§ Exercise directions
From the data underneath, reproduce exactly the stretch that begins at the line with "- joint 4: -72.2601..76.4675" and ends after the line with "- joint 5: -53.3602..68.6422".

§ Record set
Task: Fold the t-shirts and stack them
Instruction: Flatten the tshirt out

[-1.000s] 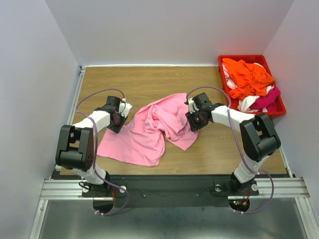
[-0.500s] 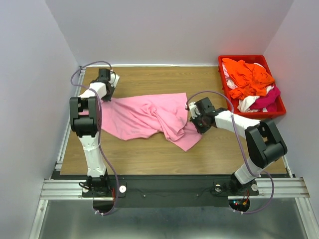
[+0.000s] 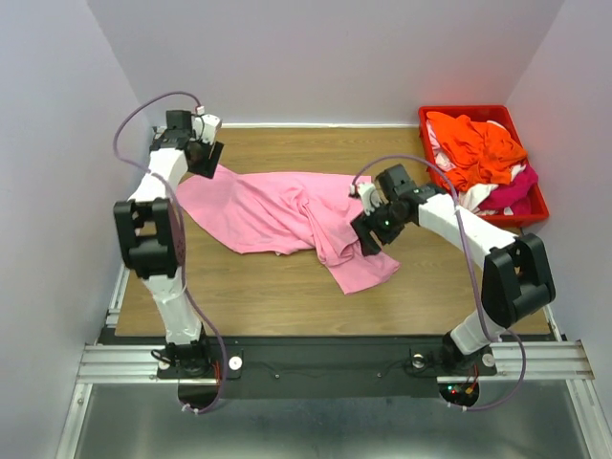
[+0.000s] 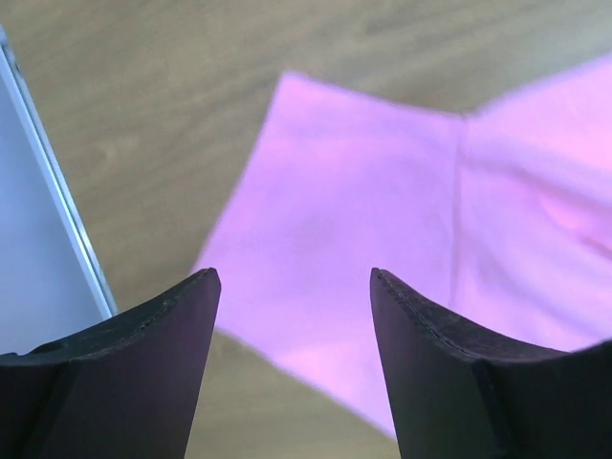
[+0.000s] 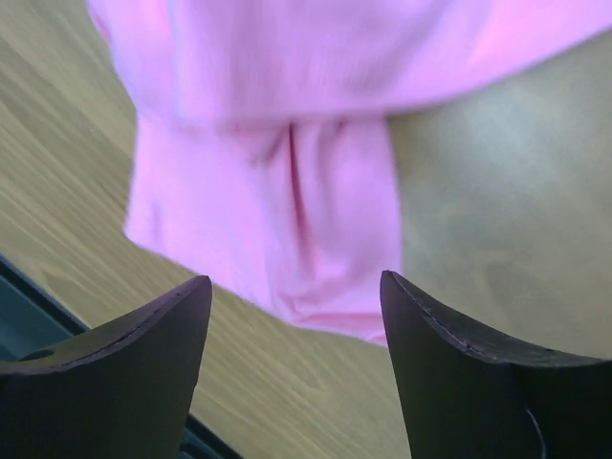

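A light pink t-shirt [image 3: 277,212] lies spread and wrinkled across the middle of the wooden table, its lower part trailing to the front right. My left gripper [image 3: 203,159] is open and empty above the shirt's far left corner [image 4: 344,249]. My right gripper [image 3: 371,234] is open and empty above the shirt's right side, over a bunched fold [image 5: 306,220]. Orange [image 3: 473,143], white [image 3: 475,199] and magenta [image 3: 512,186] shirts lie heaped in the red bin.
The red plastic bin [image 3: 428,117] stands at the far right of the table. A metal rail [image 4: 53,201] and the white wall run along the left edge. Bare wood [image 3: 249,282] lies in front of the shirt.
The left gripper dragged the shirt's left corner to the far left and has opened above it. The right gripper has let go and lifted off the shirt's right side.
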Controlling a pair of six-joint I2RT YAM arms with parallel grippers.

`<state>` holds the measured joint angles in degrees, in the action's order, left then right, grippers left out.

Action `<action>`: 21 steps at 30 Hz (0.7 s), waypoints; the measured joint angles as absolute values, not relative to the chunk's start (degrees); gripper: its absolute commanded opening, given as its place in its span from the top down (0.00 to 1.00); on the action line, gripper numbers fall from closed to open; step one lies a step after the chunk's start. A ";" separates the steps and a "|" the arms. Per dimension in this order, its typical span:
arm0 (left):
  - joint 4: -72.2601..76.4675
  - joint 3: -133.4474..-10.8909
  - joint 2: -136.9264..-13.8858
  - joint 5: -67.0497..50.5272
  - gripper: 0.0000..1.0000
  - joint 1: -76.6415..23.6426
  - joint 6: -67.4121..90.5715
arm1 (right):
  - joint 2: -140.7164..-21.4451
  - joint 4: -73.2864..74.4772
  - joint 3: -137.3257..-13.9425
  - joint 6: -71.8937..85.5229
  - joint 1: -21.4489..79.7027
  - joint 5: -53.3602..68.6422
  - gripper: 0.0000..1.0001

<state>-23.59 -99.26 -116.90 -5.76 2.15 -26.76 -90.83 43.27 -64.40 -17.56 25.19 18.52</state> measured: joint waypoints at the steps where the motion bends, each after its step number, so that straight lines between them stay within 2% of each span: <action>1: -23.59 -95.85 -113.36 -6.98 0.26 2.52 -26.72 | -91.15 43.24 -66.63 -16.95 25.08 19.00 0.25; 5: -24.27 -85.17 -100.60 -10.81 0.28 2.96 -26.41 | -94.06 41.47 -74.89 -14.50 23.81 18.92 0.32; 8: -22.79 -78.19 -95.48 -12.80 0.30 2.68 -25.80 | -99.83 39.22 -80.79 -12.40 22.63 15.55 0.37; 13: -21.85 -70.72 -96.88 -14.55 0.31 2.57 -24.82 | -112.09 37.15 -90.48 -9.43 19.79 11.14 0.40; 21: -20.38 -69.82 -100.64 -13.61 0.32 2.59 -23.81 | -124.51 35.27 -102.94 -6.87 16.73 5.48 0.40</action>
<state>-20.38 -69.82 -100.64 -13.61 2.59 -23.81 -124.51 35.27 -102.94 -6.87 16.73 5.48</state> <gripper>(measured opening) 0.683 0.601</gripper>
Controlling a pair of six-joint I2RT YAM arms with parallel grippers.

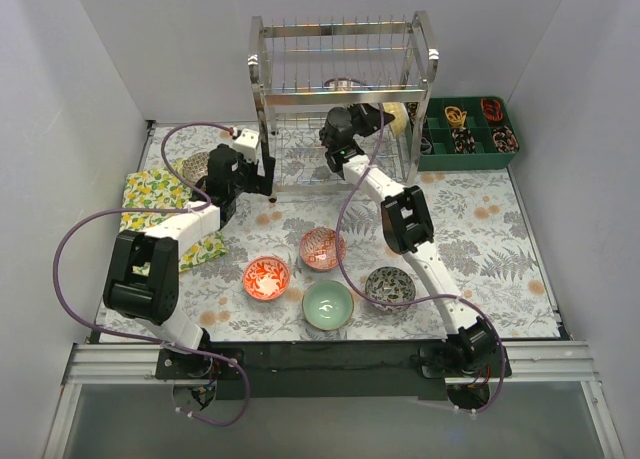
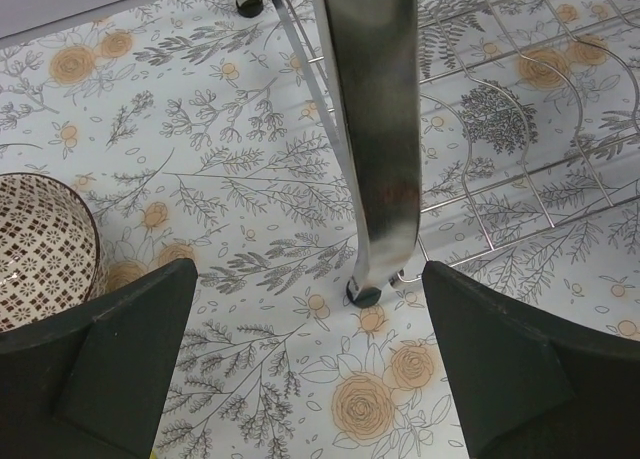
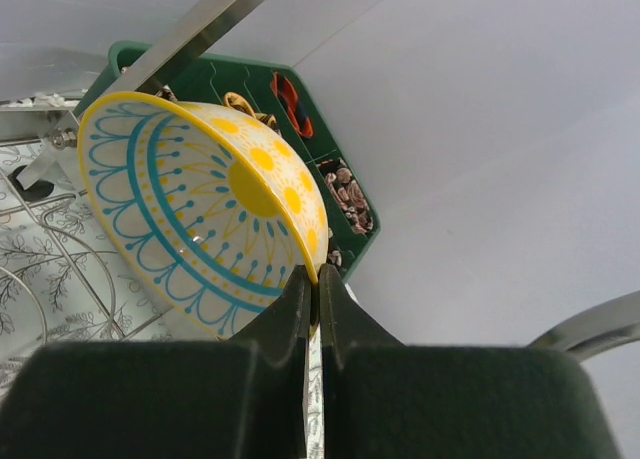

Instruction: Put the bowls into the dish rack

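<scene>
At the far left a lemon-print cloth (image 1: 160, 204) lies on the bench (image 1: 480, 239), with the dark grey patterned bowl (image 2: 40, 249) just beyond it. The left gripper (image 2: 310, 369) hangs low beside that bowl, fingers spread and empty, facing the near-left leg (image 2: 375, 179) of the dish rack (image 1: 345, 99). In the middle, nearer the arms, sit the orange-red bowl (image 1: 267, 277), the pink-red bowl (image 1: 322, 248), the pale green bowl (image 1: 328, 304) and the grey speckled bowl (image 1: 389, 287). Further right, the right gripper (image 3: 312, 279) pinches the rim of the yellow-centred bowl (image 3: 200, 209), tipped on edge at the right end of the rack's lower tier. I can't tell whether it touches the wires. This looks like the placing step: I'd say the bowl next needs easing down between prongs, then letting go. The green compartment tray (image 1: 470, 129), just right of the rack, crowds that side.
</scene>
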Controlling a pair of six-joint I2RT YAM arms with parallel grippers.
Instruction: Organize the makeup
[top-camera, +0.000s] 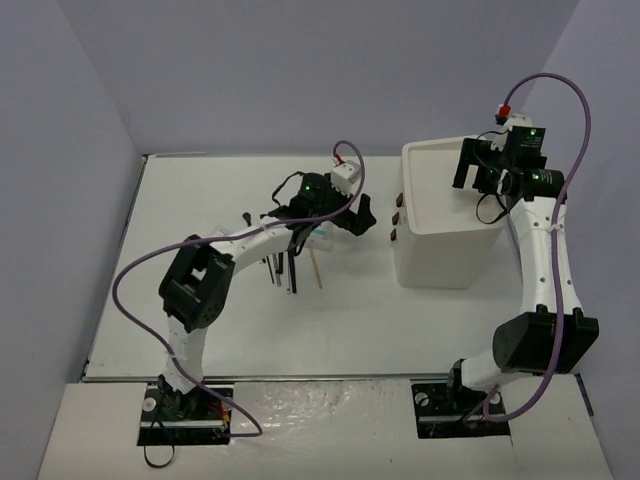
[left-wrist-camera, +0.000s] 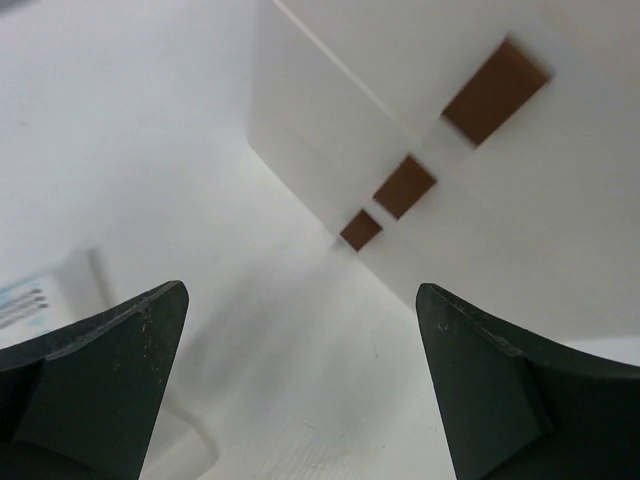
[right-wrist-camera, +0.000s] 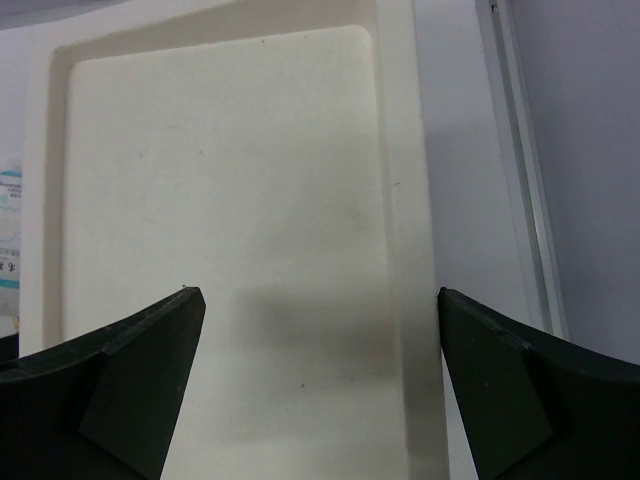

§ Solved problem
  - joint 4: -72.2601..76.4675
  - joint 3: -133.4474..-10.8909
  - joint 2: -136.9264..-13.8858
  - joint 5: -67.0497..50.5272
  - gripper: 0.0000..1.0000
  - joint 1: -76.6415..23.6426
  - joint 6: -67.4121..90.5715
arm1 (right):
  - joint 2: -140.7164..-21.4451
  - joint 4: -73.2864..74.4772
  - joint 3: -137.3257..-13.9425
  - joint 6: -71.8937..85.5229
  - joint 1: -21.4489..79.7027
  - joint 5: -53.3602..68.6422

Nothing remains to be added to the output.